◆ Exercise
Exactly as written, transcribe each line of the listing.

◆ Record set
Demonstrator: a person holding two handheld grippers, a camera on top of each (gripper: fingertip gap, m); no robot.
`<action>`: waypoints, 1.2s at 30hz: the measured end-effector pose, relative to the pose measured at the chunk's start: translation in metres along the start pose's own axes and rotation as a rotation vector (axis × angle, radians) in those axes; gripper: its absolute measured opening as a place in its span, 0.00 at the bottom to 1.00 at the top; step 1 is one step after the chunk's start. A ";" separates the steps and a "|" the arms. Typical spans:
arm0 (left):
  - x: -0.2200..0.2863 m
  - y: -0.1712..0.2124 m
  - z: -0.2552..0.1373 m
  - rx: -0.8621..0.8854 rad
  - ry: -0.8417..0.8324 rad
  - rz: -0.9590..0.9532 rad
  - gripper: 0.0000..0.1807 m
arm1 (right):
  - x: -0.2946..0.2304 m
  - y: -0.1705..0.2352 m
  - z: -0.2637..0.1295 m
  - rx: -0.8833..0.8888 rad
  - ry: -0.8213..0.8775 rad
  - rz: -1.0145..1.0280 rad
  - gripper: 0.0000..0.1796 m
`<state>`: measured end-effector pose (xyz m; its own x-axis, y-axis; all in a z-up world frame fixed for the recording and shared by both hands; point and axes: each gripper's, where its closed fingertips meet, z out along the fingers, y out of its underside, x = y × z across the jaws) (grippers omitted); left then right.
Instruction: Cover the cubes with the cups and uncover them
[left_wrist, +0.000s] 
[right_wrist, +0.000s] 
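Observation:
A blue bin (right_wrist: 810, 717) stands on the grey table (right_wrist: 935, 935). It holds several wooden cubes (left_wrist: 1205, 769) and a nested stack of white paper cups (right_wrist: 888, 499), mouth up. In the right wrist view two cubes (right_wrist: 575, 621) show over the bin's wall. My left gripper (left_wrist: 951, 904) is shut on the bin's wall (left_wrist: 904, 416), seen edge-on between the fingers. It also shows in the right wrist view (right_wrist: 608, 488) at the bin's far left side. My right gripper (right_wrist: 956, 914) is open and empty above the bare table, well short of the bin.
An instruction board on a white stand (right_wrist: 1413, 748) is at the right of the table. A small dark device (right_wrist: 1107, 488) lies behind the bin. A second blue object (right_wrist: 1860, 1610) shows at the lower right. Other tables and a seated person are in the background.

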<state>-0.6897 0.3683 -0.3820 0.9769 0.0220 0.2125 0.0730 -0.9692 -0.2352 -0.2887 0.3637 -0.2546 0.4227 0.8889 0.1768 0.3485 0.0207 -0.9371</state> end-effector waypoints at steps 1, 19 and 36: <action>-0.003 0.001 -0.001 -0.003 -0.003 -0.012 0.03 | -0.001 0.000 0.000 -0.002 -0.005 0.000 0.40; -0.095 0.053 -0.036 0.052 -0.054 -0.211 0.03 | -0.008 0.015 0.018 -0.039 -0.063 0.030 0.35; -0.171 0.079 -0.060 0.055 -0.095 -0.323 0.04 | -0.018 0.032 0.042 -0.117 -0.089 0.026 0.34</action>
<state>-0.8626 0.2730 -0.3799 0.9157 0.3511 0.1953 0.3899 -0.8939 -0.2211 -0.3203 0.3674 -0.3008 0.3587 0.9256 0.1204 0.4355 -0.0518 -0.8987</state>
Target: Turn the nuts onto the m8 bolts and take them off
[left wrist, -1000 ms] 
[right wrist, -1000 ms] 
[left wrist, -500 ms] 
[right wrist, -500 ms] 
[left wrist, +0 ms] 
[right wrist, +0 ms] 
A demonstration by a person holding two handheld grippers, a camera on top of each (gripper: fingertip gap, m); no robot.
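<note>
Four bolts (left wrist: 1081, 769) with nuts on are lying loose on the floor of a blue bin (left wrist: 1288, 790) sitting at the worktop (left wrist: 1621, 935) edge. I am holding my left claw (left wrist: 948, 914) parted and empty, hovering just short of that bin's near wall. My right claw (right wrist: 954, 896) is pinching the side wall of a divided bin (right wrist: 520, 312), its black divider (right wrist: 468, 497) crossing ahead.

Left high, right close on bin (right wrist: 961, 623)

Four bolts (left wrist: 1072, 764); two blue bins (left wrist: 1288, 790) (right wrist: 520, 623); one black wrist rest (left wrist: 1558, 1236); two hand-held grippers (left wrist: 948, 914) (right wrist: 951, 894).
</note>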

◆ Answer to the exercise
Demonstrator: a person holding two handheld grippers, a camera on top of each (gripper: fingertip gap, m); no robot.
`<action>`: waypoints, 1.2s at 30hz: the measured end-effector pose, relative to the pose measured at the chunk's start: translation in metres along the start pose's own axes and rotation as a rotation vector (axis × angle, radians) in those axes; gripper: its absolute measured opening as a place in its span, 0.00 at the bottom to 1.00 at the top; step 1 is one step after the chunk's start. A ";" separates the steps and a "|" the arms. Typical spans:
arm0 (left):
  - x: -0.2200..0.2863 m
  - y: -0.1712..0.2124 m
  - z: -0.2552..0.1373 m
  - rx: -0.8621..0.8854 rad
  - ry: -0.8417..0.8324 rad
  - rz: -0.9590..0.9532 rad
  - gripper: 0.0000..0.1807 m
arm1 (right):
  - x: -0.2946..0.2304 m
  - y: -0.1705..0.2352 m
  - z: -0.2637..0.1295 m
  - rx: -0.8833..0.8888 rad
  - ry: -0.8213..0.8775 rad
  - rz: -1.0145..1.0280 rad
  - gripper: 0.0000..0.1796 m
`<state>`: measured end-effector pose (xyz m; its own x-axis, y-axis; all in a z-up world frame fixed for the recording and shared by both hands; point and axes: each gripper's, where its closed fingertips meet, z out along the fingers, y out of its underside, x = y × z across the jaws) (grippers omitted); left then right.
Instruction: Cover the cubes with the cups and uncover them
[left_wrist, +0.000s] 
[right_wrist, +0.000s] 
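Observation:
A blue bin (right_wrist: 810, 717) stands on the grey table (right_wrist: 935, 935). It holds several wooden cubes (left_wrist: 1205, 769) and a nested stack of white paper cups (right_wrist: 888, 499), mouth up. In the right wrist view two cubes (right_wrist: 575, 621) show over the bin's wall. My left gripper (left_wrist: 951, 904) is shut on the bin's wall (left_wrist: 904, 416), seen edge-on between the fingers. It also shows in the right wrist view (right_wrist: 608, 488) at the bin's far left side. My right gripper (right_wrist: 956, 914) is open and empty above the bare table, well short of the bin.
An instruction board on a white stand (right_wrist: 1413, 748) is at the right of the table. A small dark device (right_wrist: 1107, 488) lies behind the bin. A second blue object (right_wrist: 1860, 1610) shows at the lower right. Other tables and a seated person are in the background.
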
<state>-0.6897 0.3683 -0.3820 0.9769 0.0220 0.2125 0.0730 -0.9692 -0.2352 -0.2887 0.3637 -0.2546 0.4227 0.8889 0.1768 0.3485 0.0207 -0.9371</state> end-effector waypoints at steps 1, 19 and 36: <action>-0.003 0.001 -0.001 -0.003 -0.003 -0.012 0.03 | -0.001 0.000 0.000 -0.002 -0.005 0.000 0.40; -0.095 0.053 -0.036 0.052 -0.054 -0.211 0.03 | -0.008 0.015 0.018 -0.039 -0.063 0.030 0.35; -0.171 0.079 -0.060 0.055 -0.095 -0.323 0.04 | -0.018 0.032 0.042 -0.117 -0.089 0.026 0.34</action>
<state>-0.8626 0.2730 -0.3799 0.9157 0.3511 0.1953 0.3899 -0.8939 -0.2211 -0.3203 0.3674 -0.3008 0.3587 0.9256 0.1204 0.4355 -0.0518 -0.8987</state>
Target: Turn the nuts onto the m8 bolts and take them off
[left wrist, -1000 ms] 
[right wrist, -1000 ms] 
[left wrist, -500 ms] 
[right wrist, -500 ms] 
[left wrist, +0 ms] 
[right wrist, +0 ms] 
A demonstration by a person holding two handheld grippers, a camera on top of each (gripper: fingertip gap, m); no robot.
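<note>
Four bolts (left wrist: 1081, 769) with nuts on are lying loose on the floor of a blue bin (left wrist: 1288, 790) sitting at the worktop (left wrist: 1621, 935) edge. I am holding my left claw (left wrist: 948, 914) parted and empty, hovering just short of that bin's near wall. My right claw (right wrist: 954, 896) is pinching the side wall of a divided bin (right wrist: 520, 312), its black divider (right wrist: 468, 497) crossing ahead.

Left high, right close on bin (right wrist: 961, 623)

Four bolts (left wrist: 1072, 764); two blue bins (left wrist: 1288, 790) (right wrist: 520, 623); one black wrist rest (left wrist: 1558, 1236); two hand-held grippers (left wrist: 948, 914) (right wrist: 951, 894).
</note>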

The exercise has been finished.